### YOUR OBJECTIVE:
Leave the pictures out. Retype exactly the lines below from the one containing "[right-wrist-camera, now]" through the one containing "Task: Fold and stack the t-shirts", and no others.

** DATA EXTRACT follows **

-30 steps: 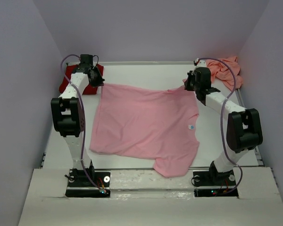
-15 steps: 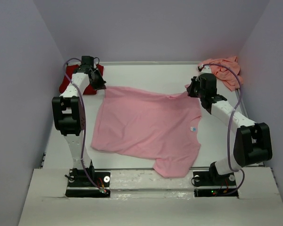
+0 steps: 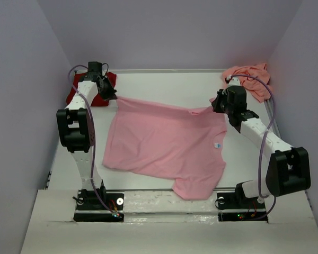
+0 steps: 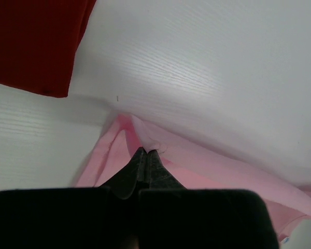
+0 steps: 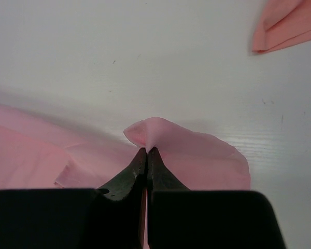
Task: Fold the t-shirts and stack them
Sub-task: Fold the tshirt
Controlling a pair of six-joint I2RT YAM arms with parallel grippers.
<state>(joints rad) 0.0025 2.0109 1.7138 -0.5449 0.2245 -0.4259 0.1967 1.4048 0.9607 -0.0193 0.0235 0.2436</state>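
Both arms up at the far side of the table now. L gripper has its jaws pinched tight on the far-left corner of the light pink tee, and the wrist cam confirms it: black fingertips pressed together w/ a fold of pink cloth bunched at the tips. R gripper is clamped the same way on the far-right edge of that tee, fingertips closed on a small raised peak of fabric. Between the two grips the tee's far edge runs taut across, lifted a touch off the surface. The rest of the shirt lies spread flat over the middle of the table, reaching toward the arm bases, w/ its white neck label on the right side. Dark red tee sits at the far-left corner, just behind the L arm; it also shows top left in the L wrist view. Salmon-pink tee lies crumpled at the far-right corner, apart from the R gripper, w/ a bit of it visible top right in the R wrist cam.
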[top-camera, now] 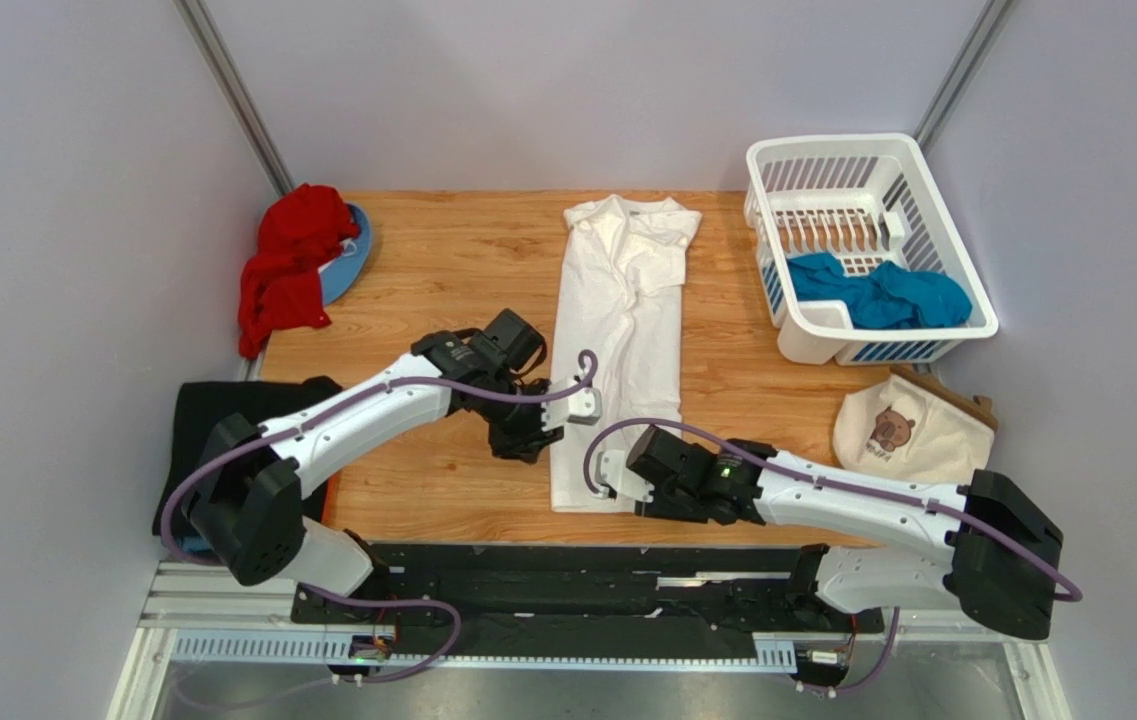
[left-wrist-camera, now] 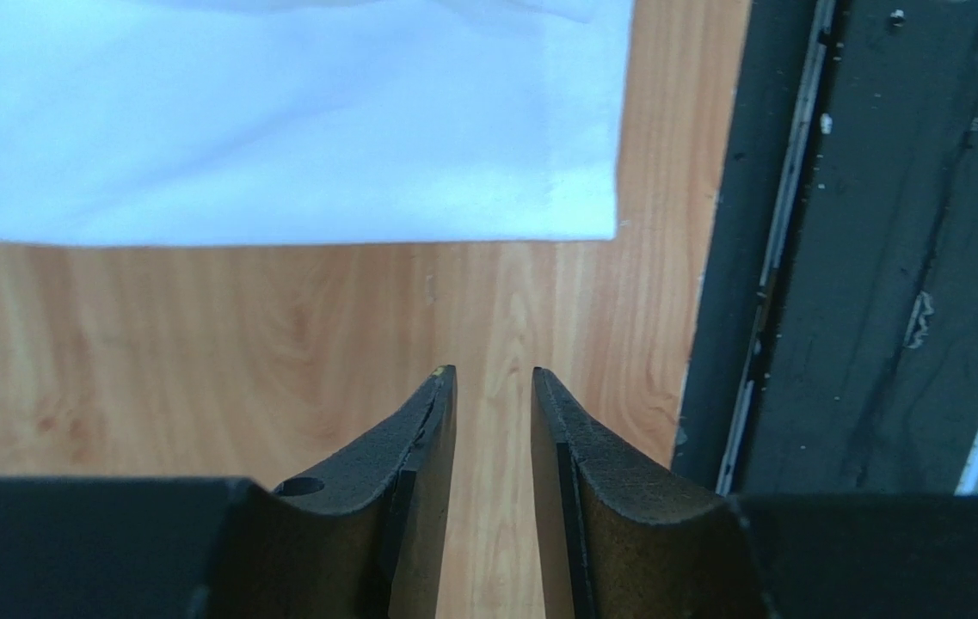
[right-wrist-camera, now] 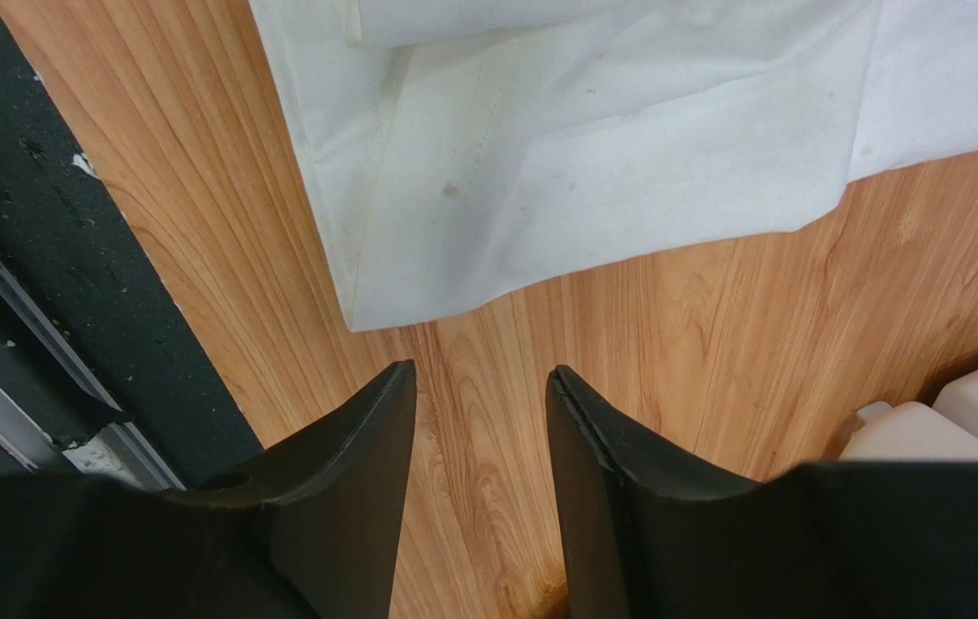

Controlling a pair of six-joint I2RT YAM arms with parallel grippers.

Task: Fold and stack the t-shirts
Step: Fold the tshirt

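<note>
Wooden table (top-camera: 439,270) carries the white t-shirt (top-camera: 627,323) at its centre, lying flat as a narrow strip with its sides turned in. Other shirts wait apart: a black one (top-camera: 206,413) at 8 o'clock under the left arm, a red one (top-camera: 289,263) at 10 o'clock, and a teal one (top-camera: 882,293) in the basket (top-camera: 807,342) at 2 o'clock.

The left gripper (top-camera: 577,408) hovers just beside the strip's 9 o'clock edge. Its wrist view shows the fingers a little apart with nothing between them. The right gripper (top-camera: 607,477) sits at the hem end, around 6 o'clock. Its fingers are parted wider, empty, and aimed at a hem corner (right-wrist-camera: 365,310).

The step in hand looks like the crosswise fold. To do it well, each gripper should take one hem corner and pinch every layer, not only the top sheet. Both should then lift level and together and carry the hem toward 12 o'clock. The hem should land square on the shoulders, so the side edges stay lined up and nothing drags into wrinkles.

The shirt's long axis runs from 12 to 6 o'clock, leaning very slightly. Its collar points to 12 o'clock, away from the arms, and its hem to 6 o'clock.
</note>
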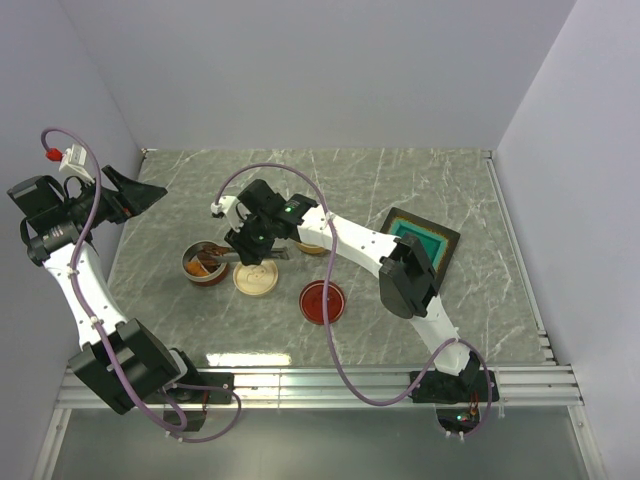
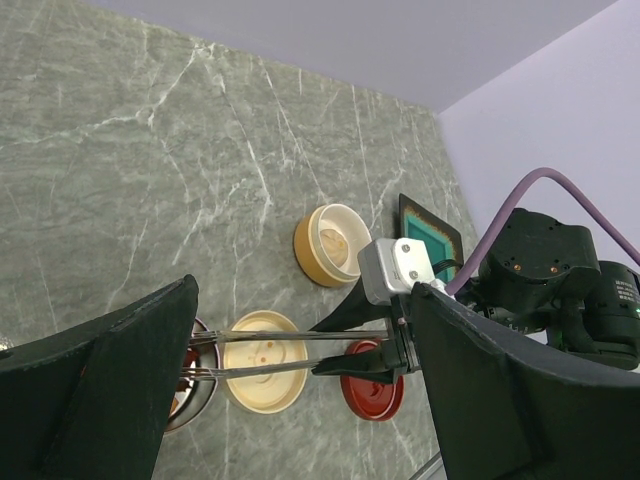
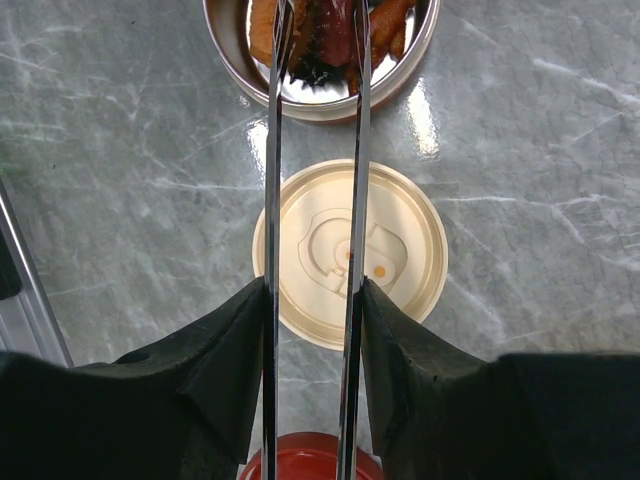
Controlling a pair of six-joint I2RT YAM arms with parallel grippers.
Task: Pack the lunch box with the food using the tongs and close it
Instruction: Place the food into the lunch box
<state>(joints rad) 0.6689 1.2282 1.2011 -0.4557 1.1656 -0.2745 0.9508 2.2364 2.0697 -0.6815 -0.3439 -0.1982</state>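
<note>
Grey-green veined marble makes up the surface (image 1: pixel 400 190), closed in by pale lilac walls. Nearest to the arm bases lies a red lid (image 1: pixel 323 302), flat on the marble. Just left of it and a little farther sits a cream lid (image 1: pixel 256 279), also flat. The right arm (image 1: pixel 410 285) reaches from its base at the near right, folds at the elbow and stretches leftward across the middle, its wrist low over the cream lid. The right fingers (image 3: pixel 230 350) pinch the tongs (image 3: pixel 271 200) between them, one slender arm against each finger; the two arms run side by side with a gap between them. Their tips reach into a metal bowl (image 1: pixel 188 262) left of the cream lid, among the food (image 3: pixel 320 40), orange and brown pieces heaped inside. Farther back, partly hidden by the right arm, stands an ochre round container (image 2: pixel 310 262). At the right a dark square tray (image 1: pixel 428 226) with a teal inside lies well apart. The left arm (image 1: pixel 85 290) rises steeply at the far left, and the left fingers (image 2: pixel 110 380) are spread wide, holding nothing.
</note>
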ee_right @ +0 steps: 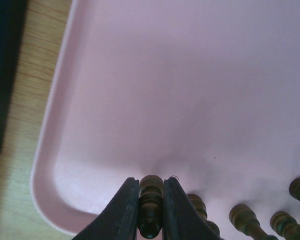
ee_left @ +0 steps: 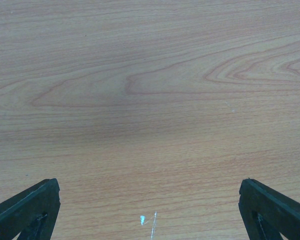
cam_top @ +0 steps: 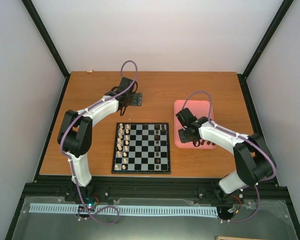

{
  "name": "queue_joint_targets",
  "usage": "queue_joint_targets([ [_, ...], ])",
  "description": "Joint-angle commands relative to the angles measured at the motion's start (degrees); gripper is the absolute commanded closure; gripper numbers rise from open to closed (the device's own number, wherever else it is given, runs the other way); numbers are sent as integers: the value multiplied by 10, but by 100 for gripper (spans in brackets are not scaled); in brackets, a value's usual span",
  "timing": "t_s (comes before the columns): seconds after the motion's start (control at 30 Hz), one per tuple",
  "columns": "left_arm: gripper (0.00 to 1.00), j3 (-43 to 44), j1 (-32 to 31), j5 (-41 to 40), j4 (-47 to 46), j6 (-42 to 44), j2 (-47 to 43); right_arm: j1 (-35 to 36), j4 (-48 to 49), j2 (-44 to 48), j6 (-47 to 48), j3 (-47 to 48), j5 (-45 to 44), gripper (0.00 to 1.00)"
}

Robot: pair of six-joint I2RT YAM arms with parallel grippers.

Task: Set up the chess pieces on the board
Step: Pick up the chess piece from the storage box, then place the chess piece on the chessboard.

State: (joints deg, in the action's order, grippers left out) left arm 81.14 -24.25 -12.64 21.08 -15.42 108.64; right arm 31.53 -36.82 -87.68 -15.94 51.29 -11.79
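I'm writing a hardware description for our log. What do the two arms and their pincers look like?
Both the left arm and the right arm have white shell links joined by bulky black joints, with a thin purple cable looping along each. The left pincer and right pincer have black, wedge-shaped fingers tapering to the tips. No markings are visible.

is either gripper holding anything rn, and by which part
The right gripper is shut on one dark chess piece, pinched by its sides around mid-body, above the pink tray. The left gripper is open and holds nothing.
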Motion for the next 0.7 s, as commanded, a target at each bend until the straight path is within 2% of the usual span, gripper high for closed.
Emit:
queue_joint_targets([
  [0.0,0,22,2,-6,9,-5,10,-2,-13,48,-4,25,13,92],
  [0.23,0,23,3,-5,8,-4,12,21,20,71,-1,48,45,92],
  [0.67,0,23,3,-4,8,-3,10,93,33,-42,-5,117,45,92],
])
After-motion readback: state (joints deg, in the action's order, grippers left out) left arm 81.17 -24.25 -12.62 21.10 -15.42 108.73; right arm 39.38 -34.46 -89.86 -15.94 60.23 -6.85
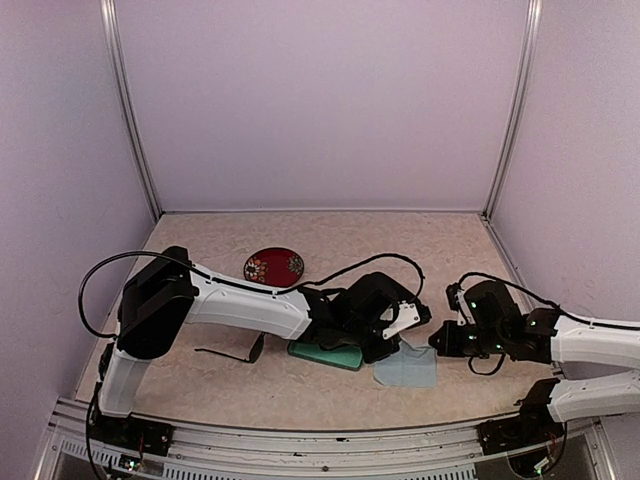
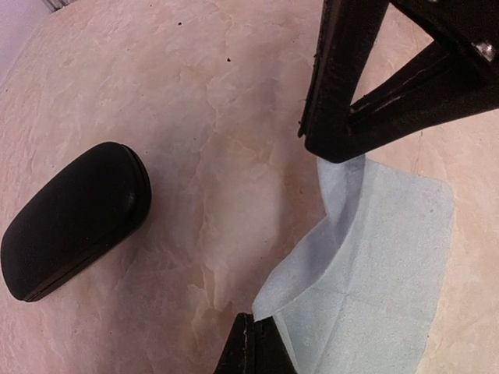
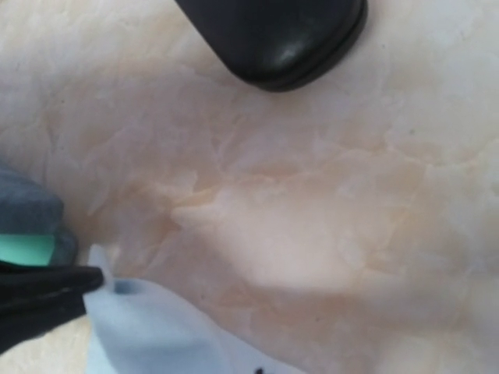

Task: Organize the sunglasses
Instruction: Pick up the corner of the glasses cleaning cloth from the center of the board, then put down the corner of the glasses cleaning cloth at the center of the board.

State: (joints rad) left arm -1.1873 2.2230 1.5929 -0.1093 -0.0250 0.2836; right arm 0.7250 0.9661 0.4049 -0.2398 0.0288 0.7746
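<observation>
One pair of sunglasses [image 1: 243,351] with a thin black frame is seen lying on the desk [image 1: 450,250], left of centre in the lower part of the top view. One temple is stretched out to the left. The pair is placed just left of a teal rectangular case [image 1: 325,353] and below the left arm's forearm, and it is touched by neither arm.

The left fingers [image 2: 335,117] are shown in the left wrist view at the upper right and the bottom edge, with a narrow gap left between the tips. A raised fold of a light blue cloth [image 2: 374,265] is spanned between the two tips, and the rest of the cloth is spread flat on the desk at the lower right. A firm grip on it cannot be made out. A closed black oval case [image 2: 74,218] is seen at the left of that view, well apart from the cloth.

The right fingers [image 1: 440,340] are held closed on nothing, just right of the cloth in the top view. A red round disc [image 1: 273,266] is set farther back on the desk, above the sunglasses.
</observation>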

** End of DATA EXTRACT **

### TASK ANSWER:
[right-wrist-camera, now] 

Controlling a pair of six-joint I2RT YAM arms with parallel grippers.

Task: Fold and stack the t-shirts

Nothing else is needed to complete the answer.